As more organizations adopt cloud service providers, the data management challenge becomes more apparent. Many organizations store their data in departmental silos with relational databases, SQL server backends, network file shares, and application-specific data stores, each with unique schemas, file formats, and data descriptions (metadata). This decentralized practice creates data sprawl and generates departmental data that can only be shared via manual requests, requiring database administrators to follow manual workflows to develop custom data queries in rigid data structure query (SQL) data schemas.
These practices work fine for previously slow innovation horizons and high barriers to entry, such as provisioning physical data centers and large IT-centric teams. However, in the rapidly growing Everything-as-a-Service (XaaS) cloud ecosystems and marketplaces, these slow data provisioning cycle and lead times create weaknesses that fast-moving small teams can exploit and create asymmetric advantages in the intelligence and information domains.
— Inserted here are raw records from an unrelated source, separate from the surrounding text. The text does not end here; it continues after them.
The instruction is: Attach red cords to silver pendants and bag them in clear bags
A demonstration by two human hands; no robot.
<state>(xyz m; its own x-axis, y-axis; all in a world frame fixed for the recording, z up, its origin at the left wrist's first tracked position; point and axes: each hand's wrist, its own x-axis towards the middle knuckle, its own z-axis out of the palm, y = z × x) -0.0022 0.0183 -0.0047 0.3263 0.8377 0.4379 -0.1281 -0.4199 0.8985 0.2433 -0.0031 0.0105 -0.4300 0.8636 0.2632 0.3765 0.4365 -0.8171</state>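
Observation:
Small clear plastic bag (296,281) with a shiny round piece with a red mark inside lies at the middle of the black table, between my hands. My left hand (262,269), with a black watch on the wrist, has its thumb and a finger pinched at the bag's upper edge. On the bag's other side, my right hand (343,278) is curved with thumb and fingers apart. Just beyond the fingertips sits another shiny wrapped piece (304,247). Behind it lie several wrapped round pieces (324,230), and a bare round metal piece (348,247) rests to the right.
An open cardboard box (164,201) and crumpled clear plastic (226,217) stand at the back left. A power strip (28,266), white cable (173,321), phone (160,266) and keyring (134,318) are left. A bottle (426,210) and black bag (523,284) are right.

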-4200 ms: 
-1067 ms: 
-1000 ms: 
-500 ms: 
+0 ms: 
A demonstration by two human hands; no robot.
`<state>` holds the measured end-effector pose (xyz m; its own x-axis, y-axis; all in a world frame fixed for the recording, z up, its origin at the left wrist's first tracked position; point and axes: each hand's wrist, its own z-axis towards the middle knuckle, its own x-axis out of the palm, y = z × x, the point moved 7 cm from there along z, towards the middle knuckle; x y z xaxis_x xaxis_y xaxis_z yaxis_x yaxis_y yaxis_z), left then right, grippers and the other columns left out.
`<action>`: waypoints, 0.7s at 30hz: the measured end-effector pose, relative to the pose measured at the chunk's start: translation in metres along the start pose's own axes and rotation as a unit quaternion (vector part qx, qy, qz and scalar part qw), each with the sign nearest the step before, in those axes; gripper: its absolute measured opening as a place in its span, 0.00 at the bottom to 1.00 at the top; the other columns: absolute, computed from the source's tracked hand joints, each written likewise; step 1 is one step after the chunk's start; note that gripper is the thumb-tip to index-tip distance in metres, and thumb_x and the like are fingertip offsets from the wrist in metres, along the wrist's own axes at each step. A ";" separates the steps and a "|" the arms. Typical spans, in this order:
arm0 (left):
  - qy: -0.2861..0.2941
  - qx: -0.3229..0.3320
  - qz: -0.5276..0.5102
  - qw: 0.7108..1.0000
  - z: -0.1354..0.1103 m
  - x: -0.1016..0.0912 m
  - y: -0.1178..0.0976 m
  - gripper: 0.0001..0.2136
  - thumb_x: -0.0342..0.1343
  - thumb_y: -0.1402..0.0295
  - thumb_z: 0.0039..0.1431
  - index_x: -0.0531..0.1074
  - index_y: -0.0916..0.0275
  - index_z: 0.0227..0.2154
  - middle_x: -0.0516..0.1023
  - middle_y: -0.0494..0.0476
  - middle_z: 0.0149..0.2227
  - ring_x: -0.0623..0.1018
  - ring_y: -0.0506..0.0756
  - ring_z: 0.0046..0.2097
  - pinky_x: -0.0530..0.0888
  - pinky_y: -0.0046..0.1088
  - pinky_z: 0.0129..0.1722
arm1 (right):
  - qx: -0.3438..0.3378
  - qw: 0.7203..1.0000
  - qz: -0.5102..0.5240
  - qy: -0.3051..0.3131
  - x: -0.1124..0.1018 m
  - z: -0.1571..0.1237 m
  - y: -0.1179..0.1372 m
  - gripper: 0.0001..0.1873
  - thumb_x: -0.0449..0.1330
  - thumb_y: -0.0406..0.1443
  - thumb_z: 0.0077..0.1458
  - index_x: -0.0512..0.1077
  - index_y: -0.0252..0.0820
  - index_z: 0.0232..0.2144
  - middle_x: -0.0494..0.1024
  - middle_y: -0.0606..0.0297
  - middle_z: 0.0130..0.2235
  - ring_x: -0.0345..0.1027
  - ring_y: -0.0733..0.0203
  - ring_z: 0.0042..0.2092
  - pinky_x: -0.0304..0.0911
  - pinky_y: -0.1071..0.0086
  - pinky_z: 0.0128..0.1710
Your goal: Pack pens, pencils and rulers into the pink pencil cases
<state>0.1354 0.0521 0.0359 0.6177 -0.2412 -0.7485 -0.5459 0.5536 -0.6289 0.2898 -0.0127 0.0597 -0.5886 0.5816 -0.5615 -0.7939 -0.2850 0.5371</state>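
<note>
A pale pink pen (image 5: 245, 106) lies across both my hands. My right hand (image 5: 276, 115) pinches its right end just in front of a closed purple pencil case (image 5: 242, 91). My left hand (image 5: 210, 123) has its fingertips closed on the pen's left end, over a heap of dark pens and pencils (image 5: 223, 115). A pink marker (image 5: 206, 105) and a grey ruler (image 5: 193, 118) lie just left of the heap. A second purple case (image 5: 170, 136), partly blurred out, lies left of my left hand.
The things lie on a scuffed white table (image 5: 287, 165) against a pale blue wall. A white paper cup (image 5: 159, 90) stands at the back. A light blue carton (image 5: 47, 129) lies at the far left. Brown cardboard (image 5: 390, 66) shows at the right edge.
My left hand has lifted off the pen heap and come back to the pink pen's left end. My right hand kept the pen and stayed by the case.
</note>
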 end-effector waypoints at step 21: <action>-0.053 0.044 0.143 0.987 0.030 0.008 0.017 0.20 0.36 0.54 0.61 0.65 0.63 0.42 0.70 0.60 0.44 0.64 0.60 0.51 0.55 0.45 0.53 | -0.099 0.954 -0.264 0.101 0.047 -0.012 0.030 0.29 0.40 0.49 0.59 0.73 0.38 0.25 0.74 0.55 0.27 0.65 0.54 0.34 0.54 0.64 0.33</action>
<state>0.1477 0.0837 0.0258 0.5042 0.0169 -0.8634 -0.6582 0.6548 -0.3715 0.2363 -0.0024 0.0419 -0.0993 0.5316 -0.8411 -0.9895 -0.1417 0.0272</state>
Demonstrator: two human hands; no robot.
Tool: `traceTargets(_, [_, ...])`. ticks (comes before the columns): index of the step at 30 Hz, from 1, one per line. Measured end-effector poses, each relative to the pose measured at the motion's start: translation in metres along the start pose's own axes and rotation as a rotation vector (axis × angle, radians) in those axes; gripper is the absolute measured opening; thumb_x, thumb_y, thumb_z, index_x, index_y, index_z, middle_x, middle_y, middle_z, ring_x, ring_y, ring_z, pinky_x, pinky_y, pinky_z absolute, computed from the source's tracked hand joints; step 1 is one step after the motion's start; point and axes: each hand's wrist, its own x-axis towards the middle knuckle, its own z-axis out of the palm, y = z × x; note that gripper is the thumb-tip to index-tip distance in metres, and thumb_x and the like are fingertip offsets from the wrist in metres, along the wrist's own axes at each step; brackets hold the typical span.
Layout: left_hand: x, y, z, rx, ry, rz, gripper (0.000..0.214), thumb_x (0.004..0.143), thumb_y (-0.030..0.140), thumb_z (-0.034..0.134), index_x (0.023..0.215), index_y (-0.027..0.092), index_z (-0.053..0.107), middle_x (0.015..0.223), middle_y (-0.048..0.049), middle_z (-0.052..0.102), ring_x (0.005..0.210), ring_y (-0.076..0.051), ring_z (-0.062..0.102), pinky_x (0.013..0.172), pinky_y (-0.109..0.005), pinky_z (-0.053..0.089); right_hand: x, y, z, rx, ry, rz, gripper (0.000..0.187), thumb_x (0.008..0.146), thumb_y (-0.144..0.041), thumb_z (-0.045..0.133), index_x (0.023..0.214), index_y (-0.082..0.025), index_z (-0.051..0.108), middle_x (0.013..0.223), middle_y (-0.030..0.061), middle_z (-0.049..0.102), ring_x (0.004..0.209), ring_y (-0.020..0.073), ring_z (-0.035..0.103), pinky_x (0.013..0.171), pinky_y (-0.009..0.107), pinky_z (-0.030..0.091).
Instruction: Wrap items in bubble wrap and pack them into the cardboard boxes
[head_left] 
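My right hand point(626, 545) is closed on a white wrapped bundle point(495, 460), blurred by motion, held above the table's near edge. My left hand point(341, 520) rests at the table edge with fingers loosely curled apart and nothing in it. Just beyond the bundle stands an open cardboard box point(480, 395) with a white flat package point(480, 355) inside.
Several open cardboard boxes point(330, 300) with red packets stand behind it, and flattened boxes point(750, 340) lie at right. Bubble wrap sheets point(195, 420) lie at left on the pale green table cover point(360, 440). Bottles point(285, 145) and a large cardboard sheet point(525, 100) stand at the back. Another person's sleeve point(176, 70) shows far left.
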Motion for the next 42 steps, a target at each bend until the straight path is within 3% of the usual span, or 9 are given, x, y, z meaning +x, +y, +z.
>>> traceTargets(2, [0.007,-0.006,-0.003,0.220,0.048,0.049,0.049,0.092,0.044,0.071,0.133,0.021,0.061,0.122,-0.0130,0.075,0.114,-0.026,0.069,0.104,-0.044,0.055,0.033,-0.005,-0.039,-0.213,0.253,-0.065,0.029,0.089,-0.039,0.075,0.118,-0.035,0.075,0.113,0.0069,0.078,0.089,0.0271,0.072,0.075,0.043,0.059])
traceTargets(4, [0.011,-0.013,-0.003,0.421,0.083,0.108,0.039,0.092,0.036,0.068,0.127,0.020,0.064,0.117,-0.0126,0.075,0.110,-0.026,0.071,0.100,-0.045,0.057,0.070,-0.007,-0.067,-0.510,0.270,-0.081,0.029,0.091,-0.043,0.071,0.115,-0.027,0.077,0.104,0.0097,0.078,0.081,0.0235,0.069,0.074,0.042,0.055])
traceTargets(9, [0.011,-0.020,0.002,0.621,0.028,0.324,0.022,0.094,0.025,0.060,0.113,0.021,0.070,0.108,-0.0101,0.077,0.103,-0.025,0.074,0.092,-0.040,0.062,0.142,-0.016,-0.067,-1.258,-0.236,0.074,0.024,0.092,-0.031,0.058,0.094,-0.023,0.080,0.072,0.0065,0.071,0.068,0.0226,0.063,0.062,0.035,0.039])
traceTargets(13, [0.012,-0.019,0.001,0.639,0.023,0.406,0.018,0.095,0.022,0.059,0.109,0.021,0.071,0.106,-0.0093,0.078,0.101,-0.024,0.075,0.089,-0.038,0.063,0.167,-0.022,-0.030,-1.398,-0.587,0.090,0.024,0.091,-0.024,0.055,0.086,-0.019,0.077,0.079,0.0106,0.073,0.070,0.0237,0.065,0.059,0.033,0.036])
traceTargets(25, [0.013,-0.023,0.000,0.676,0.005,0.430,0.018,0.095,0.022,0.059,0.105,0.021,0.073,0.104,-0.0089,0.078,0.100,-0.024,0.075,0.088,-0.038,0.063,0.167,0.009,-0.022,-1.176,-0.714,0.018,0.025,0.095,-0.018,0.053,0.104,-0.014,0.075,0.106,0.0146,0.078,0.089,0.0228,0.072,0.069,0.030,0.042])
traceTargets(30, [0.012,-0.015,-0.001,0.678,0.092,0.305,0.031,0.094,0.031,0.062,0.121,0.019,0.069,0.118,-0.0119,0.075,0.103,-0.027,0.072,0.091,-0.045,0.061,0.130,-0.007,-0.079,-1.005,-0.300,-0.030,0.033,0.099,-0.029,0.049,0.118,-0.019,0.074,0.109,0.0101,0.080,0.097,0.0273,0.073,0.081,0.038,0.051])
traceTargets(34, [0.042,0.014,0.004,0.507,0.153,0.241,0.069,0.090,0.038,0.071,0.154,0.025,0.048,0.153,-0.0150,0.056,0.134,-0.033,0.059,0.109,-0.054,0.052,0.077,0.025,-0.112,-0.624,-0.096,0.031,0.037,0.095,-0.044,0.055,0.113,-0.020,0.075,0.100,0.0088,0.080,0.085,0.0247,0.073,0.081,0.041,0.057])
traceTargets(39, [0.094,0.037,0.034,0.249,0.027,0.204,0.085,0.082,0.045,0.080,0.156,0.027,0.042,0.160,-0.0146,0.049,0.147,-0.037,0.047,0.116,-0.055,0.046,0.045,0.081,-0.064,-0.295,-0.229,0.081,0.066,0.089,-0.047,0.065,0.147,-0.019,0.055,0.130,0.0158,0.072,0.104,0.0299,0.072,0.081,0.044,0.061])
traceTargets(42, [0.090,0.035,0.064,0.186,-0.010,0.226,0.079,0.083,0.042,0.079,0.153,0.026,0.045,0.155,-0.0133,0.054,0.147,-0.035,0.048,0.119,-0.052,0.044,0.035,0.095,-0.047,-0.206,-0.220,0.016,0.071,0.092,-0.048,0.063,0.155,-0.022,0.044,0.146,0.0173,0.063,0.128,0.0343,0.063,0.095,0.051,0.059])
Established industry and government organizations have valuable historical data stored inside data centers and, in many cases, duplicative data that is not normalized or version controlled. Tapping into that data has many potential benefits:
- analyzing trend analysis for competitive advantage
- opportunities to develop efficiencies in existing processes & reduce expenses
- sharing interoperable data with authorized consumers to encourage innovation
Access to these benefits and future opportunities requires modern data management techniques, platforms, and governance policies. Utilizing cloud service providers makes moving, storing, and securing data easier with self-service provisioning and repeatable design patterns to facilitate interoperability.
Data management cloud design patterns
Data-driven organizations require better access, self-service, privacy, integrity, quality, regulatory compliance, governance, security, and interoperability. Better data governance and flexibility are the keys to achieving these data management goals. The fundamentals of data management should start with a data strategy built from organizational goals aligned with the Data Management Body of Knowledge (DMBOK)1.
Data management also requires a framework to make data more discoverable and accessible to authorized users. A framework maximizes the effective use of data to create a competitive advantage and increase the return on investment it takes to collect, store, and process that data into high-quality intelligence.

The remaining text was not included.